§ Your instructions: How many of the lines below contain "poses"? Answer with that number alone.

§ Available records:
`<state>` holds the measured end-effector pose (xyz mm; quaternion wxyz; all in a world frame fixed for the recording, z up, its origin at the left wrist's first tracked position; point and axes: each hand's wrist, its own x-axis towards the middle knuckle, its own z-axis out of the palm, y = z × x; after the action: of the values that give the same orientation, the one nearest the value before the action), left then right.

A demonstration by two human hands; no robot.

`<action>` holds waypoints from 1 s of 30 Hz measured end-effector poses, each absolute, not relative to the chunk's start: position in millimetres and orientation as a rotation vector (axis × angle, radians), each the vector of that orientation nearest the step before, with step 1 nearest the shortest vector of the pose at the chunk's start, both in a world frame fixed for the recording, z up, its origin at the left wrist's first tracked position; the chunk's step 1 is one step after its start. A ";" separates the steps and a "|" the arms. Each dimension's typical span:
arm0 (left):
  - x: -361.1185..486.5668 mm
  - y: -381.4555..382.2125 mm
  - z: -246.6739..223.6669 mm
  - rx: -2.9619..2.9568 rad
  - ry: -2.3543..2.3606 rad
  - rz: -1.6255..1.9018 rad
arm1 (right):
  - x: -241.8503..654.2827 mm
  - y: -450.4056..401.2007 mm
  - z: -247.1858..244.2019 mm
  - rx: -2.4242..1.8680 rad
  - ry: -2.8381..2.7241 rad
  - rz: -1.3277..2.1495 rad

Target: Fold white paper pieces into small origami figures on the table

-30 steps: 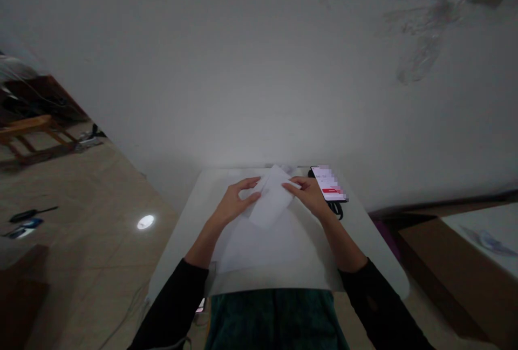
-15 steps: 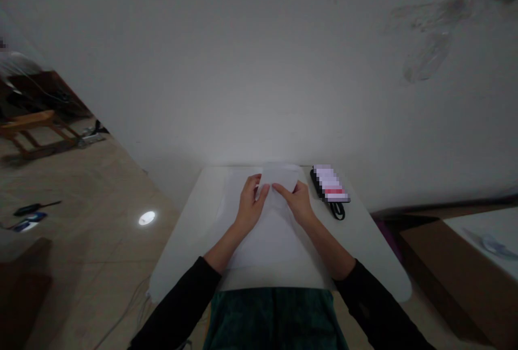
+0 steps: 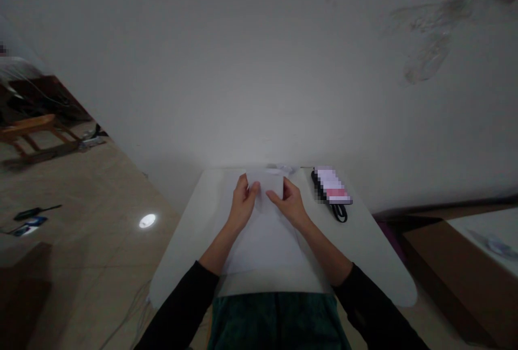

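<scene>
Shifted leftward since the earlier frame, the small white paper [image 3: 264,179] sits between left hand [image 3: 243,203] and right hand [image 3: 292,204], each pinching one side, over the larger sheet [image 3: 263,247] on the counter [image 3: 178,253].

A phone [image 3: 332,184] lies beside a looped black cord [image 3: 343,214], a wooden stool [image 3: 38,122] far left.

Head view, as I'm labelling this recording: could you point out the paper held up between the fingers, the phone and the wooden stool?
Held paper [image 3: 264,182]: head view, middle of its facing side.
Phone [image 3: 332,184]: head view, its lit screen.
Wooden stool [image 3: 32,124]: head view, its seat.
</scene>
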<state>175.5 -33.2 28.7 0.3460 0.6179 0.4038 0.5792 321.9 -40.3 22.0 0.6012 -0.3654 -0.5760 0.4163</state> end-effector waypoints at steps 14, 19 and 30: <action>192.1 -45.3 22.1 1.604 1.108 1.403 | 309.1 -36.4 8.8 -1.090 -1.183 0.831; 189.4 -39.8 13.9 1.526 1.119 1.429 | 309.9 -35.4 4.2 -1.110 -1.196 0.879; 194.1 -40.6 5.6 1.542 1.120 1.501 | 310.4 -30.4 -8.5 -1.083 -1.175 0.981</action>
<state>194.1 -40.6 5.6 0.3503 0.5954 0.4324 0.5795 310.4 -30.4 -8.5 0.5918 -0.4655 -0.5051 0.4218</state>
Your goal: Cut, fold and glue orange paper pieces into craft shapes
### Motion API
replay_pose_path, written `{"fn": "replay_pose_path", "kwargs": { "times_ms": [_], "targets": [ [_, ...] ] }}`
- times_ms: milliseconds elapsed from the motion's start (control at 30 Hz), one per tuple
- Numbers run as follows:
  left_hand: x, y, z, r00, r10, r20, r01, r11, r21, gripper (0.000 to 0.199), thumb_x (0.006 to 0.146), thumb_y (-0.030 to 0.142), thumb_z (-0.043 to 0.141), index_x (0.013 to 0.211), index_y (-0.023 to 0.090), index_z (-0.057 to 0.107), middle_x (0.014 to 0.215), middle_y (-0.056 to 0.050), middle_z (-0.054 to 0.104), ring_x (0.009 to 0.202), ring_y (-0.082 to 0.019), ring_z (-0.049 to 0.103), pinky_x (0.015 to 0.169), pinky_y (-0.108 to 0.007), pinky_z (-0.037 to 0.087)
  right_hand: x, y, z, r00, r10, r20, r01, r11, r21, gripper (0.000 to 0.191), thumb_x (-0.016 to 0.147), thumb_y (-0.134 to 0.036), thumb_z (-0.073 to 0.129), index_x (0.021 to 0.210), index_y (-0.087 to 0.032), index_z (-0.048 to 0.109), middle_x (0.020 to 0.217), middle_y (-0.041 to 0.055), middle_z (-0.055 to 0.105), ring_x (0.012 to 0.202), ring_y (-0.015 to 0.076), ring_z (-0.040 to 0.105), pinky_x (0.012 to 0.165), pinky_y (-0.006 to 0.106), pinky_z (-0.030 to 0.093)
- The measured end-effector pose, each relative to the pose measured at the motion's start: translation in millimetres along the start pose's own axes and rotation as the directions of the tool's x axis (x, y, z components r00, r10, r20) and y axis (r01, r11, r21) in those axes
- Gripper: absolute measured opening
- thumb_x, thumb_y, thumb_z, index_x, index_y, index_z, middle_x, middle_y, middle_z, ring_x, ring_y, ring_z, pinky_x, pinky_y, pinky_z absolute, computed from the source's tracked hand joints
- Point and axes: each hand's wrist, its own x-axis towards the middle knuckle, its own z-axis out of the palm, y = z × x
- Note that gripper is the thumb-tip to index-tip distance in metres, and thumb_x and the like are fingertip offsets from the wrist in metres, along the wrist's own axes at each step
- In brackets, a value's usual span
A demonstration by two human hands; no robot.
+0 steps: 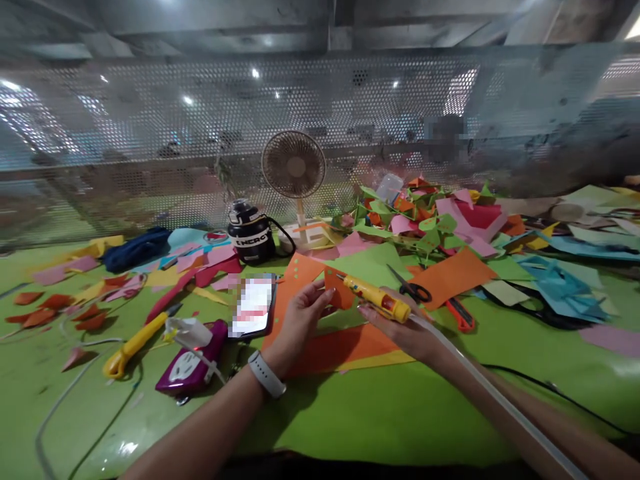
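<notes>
My left hand (306, 313), with a pale watch band at the wrist, pinches a small orange paper piece (339, 291) near the middle of the view. In my right hand (395, 330) is a yellow tool (377, 299) shaped like a thick pen, a white cord or stick trailing from its rear end. The tool's dark tip points left and lies at the upper part of the orange piece; whether they touch is unclear. Beneath both hands lie orange sheets (350, 348) on the green table (340, 420).
A phone (255, 307), purple power box (193, 363) and yellow-handled tool (135, 345) lie left. Behind stand a black bottle (250, 233) and fan (295, 165). Scissors (417, 291), a red cutter (459, 315) and heaped paper scraps (425, 220) are right.
</notes>
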Motion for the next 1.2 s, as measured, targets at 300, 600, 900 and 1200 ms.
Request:
{"fn": "replay_pose_path", "kwargs": {
  "times_ms": [300, 600, 900, 1200],
  "targets": [
    [-1.2, 0.1, 1.4, 1.000, 0.022, 0.018, -0.023, 0.999, 0.045, 0.038, 0.062, 0.036, 0.084, 0.094, 0.019, 0.072, 0.095, -0.003, 0.073, 0.078, -0.014, 0.066, 0.068, -0.024, 0.052, -1.6, 2.5, 3.9, 0.995, 0.068, 0.076, -0.080, 0.982, 0.170, 0.023, 0.077, -0.039, 0.065, 0.073, -0.019, 0.055, 0.060, -0.0037, 0.043, 0.053, 0.0103, 0.038, 0.046, 0.024, 0.034],
    [-1.1, -1.3, 0.4, 0.997, 0.043, 0.056, -0.047, 0.997, 0.068, 0.033, 0.068, 0.034, 0.080, 0.096, 0.019, 0.072, 0.096, -0.005, 0.074, 0.078, -0.017, 0.067, 0.070, -0.027, 0.053, -0.6, 9.3, 7.7, 0.990, 0.136, 0.044, -0.142, 0.977, 0.162, 0.020, 0.074, -0.036, 0.069, 0.076, -0.018, 0.059, 0.058, -0.0039, 0.044, 0.049, 0.0089, 0.036, 0.041, 0.023, 0.030],
    [-1.6, -1.1, 1.1, 0.997, 0.035, 0.067, -0.038, 0.998, 0.057, 0.035, 0.066, 0.037, 0.081, 0.095, 0.019, 0.073, 0.095, -0.005, 0.074, 0.076, -0.015, 0.067, 0.071, -0.026, 0.053, -1.4, 5.7, 5.7, 0.988, 0.141, 0.060, -0.148, 0.979, 0.140, 0.021, 0.074, -0.037, 0.067, 0.079, -0.017, 0.061, 0.058, -0.0036, 0.044, 0.050, 0.0100, 0.034, 0.043, 0.024, 0.029],
    [-1.0, -2.1, 0.4, 0.999, 0.021, 0.045, -0.024, 0.998, 0.061, 0.034, 0.066, 0.033, 0.081, 0.095, 0.019, 0.073, 0.094, -0.004, 0.074, 0.073, -0.014, 0.065, 0.069, -0.026, 0.052, 0.3, 5.1, 7.3, 0.991, 0.130, 0.012, -0.131, 0.984, 0.117, 0.023, 0.072, -0.039, 0.069, 0.073, -0.018, 0.061, 0.054, -0.0044, 0.045, 0.047, 0.0093, 0.036, 0.040, 0.022, 0.029]
  ]
}}
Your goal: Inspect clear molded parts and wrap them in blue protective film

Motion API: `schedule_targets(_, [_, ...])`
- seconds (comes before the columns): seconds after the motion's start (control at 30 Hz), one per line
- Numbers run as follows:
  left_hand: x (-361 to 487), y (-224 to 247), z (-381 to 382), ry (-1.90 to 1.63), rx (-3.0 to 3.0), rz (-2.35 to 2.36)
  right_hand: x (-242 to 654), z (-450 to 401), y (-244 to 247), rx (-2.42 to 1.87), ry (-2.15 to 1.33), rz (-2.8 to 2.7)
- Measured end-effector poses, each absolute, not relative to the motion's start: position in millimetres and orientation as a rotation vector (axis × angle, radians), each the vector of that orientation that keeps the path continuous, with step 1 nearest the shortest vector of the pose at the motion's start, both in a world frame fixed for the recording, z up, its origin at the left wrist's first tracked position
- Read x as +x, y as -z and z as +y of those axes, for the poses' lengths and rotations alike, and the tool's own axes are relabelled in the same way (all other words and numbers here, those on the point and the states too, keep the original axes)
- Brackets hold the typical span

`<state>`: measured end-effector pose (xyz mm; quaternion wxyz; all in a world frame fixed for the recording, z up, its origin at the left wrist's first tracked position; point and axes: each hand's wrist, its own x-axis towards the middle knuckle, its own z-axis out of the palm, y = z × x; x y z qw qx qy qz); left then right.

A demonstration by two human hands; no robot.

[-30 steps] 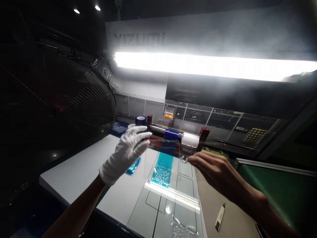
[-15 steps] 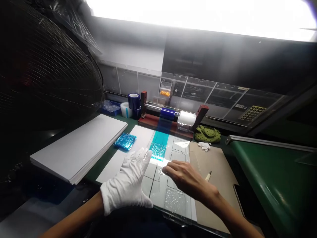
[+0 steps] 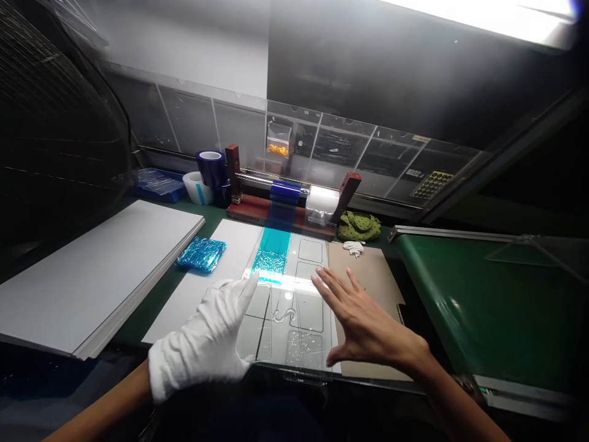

§ Answer for this exercise: 3